Exercise instructions: Set down, exactly as written, every line from the top of the records below to the line containing "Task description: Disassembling", both ends included, and no others.

Listed records:
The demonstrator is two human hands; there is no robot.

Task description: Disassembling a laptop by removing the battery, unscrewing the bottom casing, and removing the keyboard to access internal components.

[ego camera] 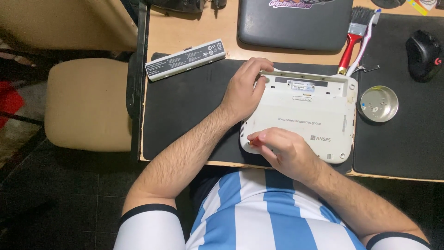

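Note:
A small white laptop [305, 115] lies upside down on a black mat [185, 106], its battery bay empty along the far edge. My left hand [245, 90] rests on the laptop's far left corner, fingers curled over the edge and holding it down. My right hand [282, 150] is closed around a red-handled screwdriver [255, 143], its tip at the near left corner of the laptop's base. The screwdriver is mostly hidden by my fingers.
A white battery pack [185, 59] lies at the mat's far left. A round metal dish [379, 103], a red-handled brush [354, 37], a toothbrush [365, 44], a black mouse [423, 54] and a closed grey laptop [293, 23] sit behind and right. A beige chair [85, 104] stands left.

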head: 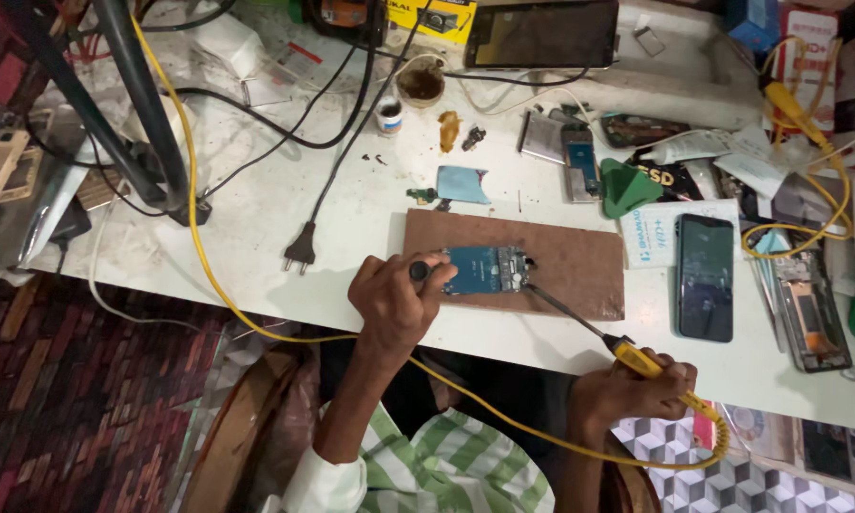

Task output:
The demonstrator is two human hands; there is no robot.

Task description: Disassembling a laptop by removing the battery, unscrewing the bottom casing, and removing the keyboard to access internal components.

The response to this exercise is now finished.